» Exercise aim:
Each line of the data should be given again exactly.

» Stored data:
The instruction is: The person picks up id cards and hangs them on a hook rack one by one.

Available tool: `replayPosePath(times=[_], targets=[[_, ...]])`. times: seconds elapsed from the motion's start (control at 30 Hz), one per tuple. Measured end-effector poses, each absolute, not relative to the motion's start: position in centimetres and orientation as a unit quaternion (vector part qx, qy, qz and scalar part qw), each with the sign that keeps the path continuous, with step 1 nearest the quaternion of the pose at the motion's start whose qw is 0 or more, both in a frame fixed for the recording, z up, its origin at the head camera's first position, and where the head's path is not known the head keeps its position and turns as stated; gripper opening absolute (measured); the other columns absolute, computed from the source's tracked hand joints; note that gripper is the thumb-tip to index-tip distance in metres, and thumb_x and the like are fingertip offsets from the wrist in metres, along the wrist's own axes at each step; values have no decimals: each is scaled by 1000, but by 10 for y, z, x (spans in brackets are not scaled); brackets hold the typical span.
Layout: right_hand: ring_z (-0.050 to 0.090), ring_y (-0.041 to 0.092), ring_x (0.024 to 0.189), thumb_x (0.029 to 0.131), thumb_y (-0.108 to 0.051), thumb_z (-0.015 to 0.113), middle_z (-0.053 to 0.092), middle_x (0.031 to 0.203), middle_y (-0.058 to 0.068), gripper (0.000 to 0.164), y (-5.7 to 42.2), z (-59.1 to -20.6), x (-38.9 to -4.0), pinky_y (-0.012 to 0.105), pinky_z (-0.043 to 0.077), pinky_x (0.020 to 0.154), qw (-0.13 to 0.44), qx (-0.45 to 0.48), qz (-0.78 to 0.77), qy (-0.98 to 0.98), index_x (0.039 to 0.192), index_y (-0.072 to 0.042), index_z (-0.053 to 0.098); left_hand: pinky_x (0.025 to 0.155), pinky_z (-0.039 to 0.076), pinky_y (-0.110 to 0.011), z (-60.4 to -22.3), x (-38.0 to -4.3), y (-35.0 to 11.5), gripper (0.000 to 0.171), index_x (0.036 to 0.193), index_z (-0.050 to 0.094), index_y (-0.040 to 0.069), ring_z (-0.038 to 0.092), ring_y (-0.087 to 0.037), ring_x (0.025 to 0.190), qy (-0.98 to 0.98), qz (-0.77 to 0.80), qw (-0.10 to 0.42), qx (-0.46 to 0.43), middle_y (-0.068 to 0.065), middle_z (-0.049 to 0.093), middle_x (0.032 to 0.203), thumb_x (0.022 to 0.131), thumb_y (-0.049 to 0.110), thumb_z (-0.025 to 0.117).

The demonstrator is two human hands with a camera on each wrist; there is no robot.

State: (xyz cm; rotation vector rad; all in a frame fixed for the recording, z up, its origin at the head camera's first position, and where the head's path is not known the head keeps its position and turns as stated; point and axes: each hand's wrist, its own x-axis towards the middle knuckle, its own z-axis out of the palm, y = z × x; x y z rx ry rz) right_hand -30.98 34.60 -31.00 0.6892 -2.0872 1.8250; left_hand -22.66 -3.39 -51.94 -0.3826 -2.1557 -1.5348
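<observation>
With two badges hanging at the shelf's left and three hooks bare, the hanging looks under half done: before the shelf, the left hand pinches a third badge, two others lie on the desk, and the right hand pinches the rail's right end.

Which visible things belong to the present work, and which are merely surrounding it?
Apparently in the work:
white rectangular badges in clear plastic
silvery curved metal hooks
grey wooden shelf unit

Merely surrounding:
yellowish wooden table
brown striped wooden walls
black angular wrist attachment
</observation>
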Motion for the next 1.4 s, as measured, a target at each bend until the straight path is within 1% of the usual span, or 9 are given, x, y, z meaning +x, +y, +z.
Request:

» Problem solution:
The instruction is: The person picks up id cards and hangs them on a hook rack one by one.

Available tool: `replayPosePath(times=[_], targets=[[_, ...]])`. times: seconds elapsed from the motion's start (control at 30 Hz), one per tuple. Measured end-effector poses, each absolute, not relative to the motion's start: position in centimetres and orientation as a unit quaternion (vector part qx, qy, qz and scalar part qw), each with the sign that keeps the path continuous, with step 1 nearest the quaternion of the pose at the motion's start whose qw is 0 or more, both in a frame fixed for the recording, z up, its origin at the head camera's first position, and where the head's path is not known the head keeps its position and turns as stated; gripper opening absolute (measured); the other columns absolute, computed from the source's tracked hand joints; note that gripper is the thumb-tip to index-tip distance in metres, and thumb_x and the like are fingertip offsets from the wrist in metres, along the wrist's own axes at each step; values have no decimals: each is scaled by 1000, but by 10 for y, z, x (spans in brackets are not scaled); brackets hold the typical span.
Layout: right_hand: ring_z (-0.050 to 0.090), ring_y (-0.041 to 0.092), ring_x (0.024 to 0.189), thumb_x (0.029 to 0.131), thumb_y (-0.108 to 0.051), thumb_z (-0.015 to 0.113), middle_z (-0.053 to 0.092), middle_x (0.031 to 0.203), middle_y (-0.058 to 0.068), gripper (0.000 to 0.164), y (-5.7 to 42.2), z (-59.1 to -20.6), x (-38.9 to -4.0), pinky_y (-0.012 to 0.105), pinky_z (-0.043 to 0.077), pinky_x (0.020 to 0.154), qw (-0.13 to 0.44), qx (-0.45 to 0.48), qz (-0.78 to 0.77), qy (-0.98 to 0.98), index_x (0.039 to 0.192), index_y (-0.072 to 0.042), index_z (-0.053 to 0.098); left_hand: pinky_x (0.025 to 0.155), pinky_z (-0.039 to 0.076), pinky_y (-0.110 to 0.011), z (-60.4 to -22.3), x (-38.0 to -4.3), y (-35.0 to 11.5), gripper (0.000 to 0.171), index_x (0.036 to 0.193), index_z (-0.050 to 0.094), index_y (-0.040 to 0.069), ring_z (-0.038 to 0.092), ring_y (-0.087 to 0.037), ring_x (0.025 to 0.190), qy (-0.98 to 0.98), qz (-0.77 to 0.80), qw (-0.10 to 0.42), qx (-0.46 to 0.43), middle_y (-0.068 to 0.065), middle_z (-0.049 to 0.093), middle_x (0.032 to 0.203), thumb_x (0.022 to 0.131), thumb_y (-0.049 to 0.110), thumb_z (-0.025 to 0.117).

The demonstrator is two human hands with a camera on each wrist; there is no robot.

State: (xyz cm; rotation vector rad; all in a frame fixed for the recording, z up, its origin at the head camera's first position, and where the head's path is not known the head keeps its position and turns as stated; point and axes: each hand's wrist, its own x-axis towards the middle knuckle, its own z-axis out of the palm, y = z × x; x y z rx ry rz) right_hand -30.98 34.60 -31.00 0.6892 -2.0872 1.8250; left_hand -22.66 -3.39 -51.94 -0.3826 -2.1557 -1.5348
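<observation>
With two badges hanging at the shelf's left and three hooks bare, the hanging looks under half done: before the shelf, the left hand pinches a third badge, two others lie on the desk, and the right hand pinches the rail's right end.

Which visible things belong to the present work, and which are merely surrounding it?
Apparently in the work:
white rectangular badges in clear plastic
silvery curved metal hooks
grey wooden shelf unit

Merely surrounding:
yellowish wooden table
brown striped wooden walls
black angular wrist attachment
</observation>
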Motion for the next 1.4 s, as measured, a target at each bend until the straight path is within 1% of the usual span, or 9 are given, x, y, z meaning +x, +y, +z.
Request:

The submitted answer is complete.